This is a translation of the original article.
A city divided by a border. In Paraguay its name is Pedro Juan Caballero, while in Brazil
it’s Ponta Porã. Violence is a constant in this city located in the middle of South America, far from the larger urban centers. The area is known for its pervasive organised crime, particularly the presence of numerous drug trafficking groups. The Primer Comando de la Capital (First Capital Command, PCC) is one such group, and assassinations, corruption and torture are among the crimes reported on a daily basis in the region.
Brazilian journalist Leo Veras lived in Pedro Juan Caballero and reported on the situation in the area. On 12 February 2020, hitmen entered Veras’s home and shot him twelve times as he was preparing to have dinner with his family. Veras was not the first journalist to be assassinated in Pedro Juan Caballero.

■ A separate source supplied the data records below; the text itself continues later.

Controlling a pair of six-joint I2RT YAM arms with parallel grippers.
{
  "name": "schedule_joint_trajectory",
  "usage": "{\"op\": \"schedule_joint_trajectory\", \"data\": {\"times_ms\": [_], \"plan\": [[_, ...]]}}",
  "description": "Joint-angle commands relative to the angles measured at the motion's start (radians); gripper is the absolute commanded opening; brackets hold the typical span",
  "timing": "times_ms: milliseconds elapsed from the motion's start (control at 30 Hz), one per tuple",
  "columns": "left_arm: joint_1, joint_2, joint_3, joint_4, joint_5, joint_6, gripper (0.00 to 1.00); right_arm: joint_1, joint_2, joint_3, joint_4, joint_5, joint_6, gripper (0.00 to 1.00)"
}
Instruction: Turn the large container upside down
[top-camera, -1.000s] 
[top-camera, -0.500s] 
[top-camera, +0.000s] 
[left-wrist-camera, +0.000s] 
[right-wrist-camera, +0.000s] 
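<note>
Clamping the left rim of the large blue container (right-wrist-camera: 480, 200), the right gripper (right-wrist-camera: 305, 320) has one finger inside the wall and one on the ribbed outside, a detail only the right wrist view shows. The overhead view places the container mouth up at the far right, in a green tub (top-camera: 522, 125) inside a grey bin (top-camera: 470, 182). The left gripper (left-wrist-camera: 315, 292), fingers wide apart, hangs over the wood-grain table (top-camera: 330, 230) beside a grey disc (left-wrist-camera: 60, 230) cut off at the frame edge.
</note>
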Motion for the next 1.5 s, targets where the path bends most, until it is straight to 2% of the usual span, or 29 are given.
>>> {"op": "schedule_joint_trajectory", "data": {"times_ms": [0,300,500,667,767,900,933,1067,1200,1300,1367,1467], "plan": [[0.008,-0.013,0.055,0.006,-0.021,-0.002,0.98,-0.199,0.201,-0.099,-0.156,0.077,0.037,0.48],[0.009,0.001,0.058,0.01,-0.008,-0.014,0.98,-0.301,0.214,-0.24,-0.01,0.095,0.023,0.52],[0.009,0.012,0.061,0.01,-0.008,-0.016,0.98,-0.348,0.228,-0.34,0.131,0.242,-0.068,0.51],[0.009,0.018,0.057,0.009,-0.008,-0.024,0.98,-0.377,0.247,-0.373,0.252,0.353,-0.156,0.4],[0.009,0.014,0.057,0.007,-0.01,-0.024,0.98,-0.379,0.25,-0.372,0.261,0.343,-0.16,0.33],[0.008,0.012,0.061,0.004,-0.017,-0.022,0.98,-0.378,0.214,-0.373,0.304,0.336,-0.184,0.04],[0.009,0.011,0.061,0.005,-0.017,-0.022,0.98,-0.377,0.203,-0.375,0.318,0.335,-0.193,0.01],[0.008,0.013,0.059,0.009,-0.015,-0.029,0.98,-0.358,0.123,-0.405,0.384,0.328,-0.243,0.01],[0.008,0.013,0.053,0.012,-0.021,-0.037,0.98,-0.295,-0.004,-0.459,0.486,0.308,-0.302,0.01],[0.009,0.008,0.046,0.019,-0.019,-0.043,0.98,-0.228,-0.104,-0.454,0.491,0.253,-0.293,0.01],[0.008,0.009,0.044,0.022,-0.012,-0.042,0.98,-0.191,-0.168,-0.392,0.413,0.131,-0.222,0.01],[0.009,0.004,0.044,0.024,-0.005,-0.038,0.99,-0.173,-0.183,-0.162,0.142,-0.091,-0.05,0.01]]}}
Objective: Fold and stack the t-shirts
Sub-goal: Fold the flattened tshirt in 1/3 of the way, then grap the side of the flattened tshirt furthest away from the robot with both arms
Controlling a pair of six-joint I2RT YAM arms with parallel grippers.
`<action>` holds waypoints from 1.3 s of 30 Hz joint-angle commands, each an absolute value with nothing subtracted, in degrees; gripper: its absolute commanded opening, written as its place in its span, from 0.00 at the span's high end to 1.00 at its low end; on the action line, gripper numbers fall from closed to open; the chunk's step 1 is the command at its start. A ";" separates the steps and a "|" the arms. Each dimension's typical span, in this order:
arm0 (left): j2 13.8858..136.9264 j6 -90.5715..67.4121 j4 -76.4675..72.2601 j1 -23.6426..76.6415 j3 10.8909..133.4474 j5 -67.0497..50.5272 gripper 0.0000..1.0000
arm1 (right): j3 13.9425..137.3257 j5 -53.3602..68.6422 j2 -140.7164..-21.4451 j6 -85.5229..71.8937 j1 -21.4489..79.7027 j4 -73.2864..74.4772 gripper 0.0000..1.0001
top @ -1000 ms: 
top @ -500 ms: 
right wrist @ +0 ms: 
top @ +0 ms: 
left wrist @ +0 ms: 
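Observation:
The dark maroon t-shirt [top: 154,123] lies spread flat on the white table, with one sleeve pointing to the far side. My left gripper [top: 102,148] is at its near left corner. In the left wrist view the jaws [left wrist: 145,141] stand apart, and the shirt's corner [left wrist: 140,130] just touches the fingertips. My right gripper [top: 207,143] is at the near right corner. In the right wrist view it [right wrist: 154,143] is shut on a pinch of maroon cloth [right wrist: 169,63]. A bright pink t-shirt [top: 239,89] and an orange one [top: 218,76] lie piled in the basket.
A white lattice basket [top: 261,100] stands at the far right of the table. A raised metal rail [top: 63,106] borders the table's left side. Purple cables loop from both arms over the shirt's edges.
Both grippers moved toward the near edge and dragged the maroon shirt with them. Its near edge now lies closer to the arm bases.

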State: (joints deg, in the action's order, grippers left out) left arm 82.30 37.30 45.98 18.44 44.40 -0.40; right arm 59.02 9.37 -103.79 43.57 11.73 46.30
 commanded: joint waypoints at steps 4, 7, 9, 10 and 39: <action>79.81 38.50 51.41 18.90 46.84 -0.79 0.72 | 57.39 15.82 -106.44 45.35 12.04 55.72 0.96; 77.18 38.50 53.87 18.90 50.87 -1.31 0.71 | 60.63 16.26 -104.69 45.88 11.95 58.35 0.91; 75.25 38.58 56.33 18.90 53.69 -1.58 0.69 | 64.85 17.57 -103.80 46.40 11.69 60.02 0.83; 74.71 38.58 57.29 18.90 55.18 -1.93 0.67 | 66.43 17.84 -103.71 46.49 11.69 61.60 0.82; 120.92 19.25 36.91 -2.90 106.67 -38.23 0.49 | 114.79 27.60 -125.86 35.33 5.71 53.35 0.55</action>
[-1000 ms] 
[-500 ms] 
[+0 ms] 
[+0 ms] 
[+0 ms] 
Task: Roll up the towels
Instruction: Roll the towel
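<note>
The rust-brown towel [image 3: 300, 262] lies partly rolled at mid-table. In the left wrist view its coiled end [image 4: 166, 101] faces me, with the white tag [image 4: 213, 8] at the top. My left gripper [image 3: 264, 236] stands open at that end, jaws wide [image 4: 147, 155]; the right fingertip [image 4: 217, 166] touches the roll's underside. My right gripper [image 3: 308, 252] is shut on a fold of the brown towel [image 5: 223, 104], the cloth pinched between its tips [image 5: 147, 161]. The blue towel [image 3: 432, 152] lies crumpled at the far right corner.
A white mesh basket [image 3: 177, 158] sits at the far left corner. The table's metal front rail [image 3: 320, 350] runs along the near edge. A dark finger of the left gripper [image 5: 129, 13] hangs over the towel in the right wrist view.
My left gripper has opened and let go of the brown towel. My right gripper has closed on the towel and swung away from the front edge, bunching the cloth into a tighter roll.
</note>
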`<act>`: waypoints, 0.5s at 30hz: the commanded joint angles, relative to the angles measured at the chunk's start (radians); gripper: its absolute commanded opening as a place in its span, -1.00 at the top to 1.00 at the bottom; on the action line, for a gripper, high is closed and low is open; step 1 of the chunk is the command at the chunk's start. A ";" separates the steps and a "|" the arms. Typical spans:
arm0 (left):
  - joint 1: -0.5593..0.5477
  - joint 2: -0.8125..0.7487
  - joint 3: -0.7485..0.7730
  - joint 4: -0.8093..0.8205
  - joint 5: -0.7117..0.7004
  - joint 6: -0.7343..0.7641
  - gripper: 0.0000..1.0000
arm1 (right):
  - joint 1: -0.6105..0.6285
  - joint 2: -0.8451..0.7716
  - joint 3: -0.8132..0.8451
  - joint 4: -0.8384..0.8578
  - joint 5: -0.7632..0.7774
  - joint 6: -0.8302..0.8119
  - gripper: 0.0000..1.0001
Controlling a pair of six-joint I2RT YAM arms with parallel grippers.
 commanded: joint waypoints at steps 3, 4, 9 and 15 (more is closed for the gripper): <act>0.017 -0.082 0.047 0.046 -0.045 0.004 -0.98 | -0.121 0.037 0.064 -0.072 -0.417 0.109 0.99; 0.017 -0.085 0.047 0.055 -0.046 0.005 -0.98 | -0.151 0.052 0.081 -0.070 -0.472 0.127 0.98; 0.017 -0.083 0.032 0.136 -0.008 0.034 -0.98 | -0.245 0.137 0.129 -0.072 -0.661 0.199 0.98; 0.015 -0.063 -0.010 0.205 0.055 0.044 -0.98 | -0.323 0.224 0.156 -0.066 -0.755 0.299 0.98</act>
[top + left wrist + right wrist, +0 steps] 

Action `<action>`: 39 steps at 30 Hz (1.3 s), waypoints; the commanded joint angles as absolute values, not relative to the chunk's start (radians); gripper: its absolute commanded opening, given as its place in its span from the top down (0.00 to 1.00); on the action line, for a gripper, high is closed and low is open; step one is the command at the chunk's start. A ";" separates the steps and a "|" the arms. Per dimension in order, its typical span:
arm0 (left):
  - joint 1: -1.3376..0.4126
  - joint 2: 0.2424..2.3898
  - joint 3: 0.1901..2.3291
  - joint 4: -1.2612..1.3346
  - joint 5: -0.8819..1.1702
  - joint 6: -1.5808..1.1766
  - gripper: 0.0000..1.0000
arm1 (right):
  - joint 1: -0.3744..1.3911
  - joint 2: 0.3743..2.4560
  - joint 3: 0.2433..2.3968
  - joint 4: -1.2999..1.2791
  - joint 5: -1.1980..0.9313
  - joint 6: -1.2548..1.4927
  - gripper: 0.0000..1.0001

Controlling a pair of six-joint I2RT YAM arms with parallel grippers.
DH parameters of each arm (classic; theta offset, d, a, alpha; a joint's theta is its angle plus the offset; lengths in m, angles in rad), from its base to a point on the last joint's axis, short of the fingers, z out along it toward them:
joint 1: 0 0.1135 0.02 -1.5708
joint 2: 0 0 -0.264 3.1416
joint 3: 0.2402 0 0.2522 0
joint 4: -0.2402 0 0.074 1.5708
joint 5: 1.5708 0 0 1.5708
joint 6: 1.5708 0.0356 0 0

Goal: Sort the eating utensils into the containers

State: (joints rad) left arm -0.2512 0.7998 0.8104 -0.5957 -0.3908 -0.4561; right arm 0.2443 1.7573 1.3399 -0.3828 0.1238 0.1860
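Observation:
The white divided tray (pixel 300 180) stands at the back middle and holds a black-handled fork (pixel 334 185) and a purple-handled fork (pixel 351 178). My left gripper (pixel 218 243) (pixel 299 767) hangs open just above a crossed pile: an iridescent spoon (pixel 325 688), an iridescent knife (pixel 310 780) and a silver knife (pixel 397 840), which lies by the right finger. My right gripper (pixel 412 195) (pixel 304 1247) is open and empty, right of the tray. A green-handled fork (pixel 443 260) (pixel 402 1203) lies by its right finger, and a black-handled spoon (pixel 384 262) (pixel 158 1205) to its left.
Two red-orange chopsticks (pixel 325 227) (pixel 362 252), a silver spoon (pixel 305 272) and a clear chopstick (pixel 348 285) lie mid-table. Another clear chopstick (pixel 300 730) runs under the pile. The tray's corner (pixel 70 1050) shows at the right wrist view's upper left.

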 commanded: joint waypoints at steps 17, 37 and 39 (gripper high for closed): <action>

In its 2017 report titled ‘Silenced Zones’, the Inter-American Commission on Human Rights’ (IACHR) Special Rapporteur for Freedom of Expression characterised the situation in the area of Paraguay’s border with Brazil as highly dangerous for those who exercise journalism. In addition, the report stated that “with the advancement of so-called ‘narcopolitics’, freedom of expression has been affected insofar as journalists face serious difficulties when they try to report on specific unlawful activities being conducted in their communities and the institutions—according to the journalists themselves—do not function as they should to protect them.”
The Sindicato de Periodistas del Paraguay (Paraguayan Journalists Union, SPP) has noted that the border between Paraguay and Argentina also represents a problematic area for those exercising journalism in the country, along with other zones where organised crime groups have taken control, both formally and informally. According to the SPP, these groups are also constantly vying for territorial control, resulting in an increasingly dangerous situation for journalists.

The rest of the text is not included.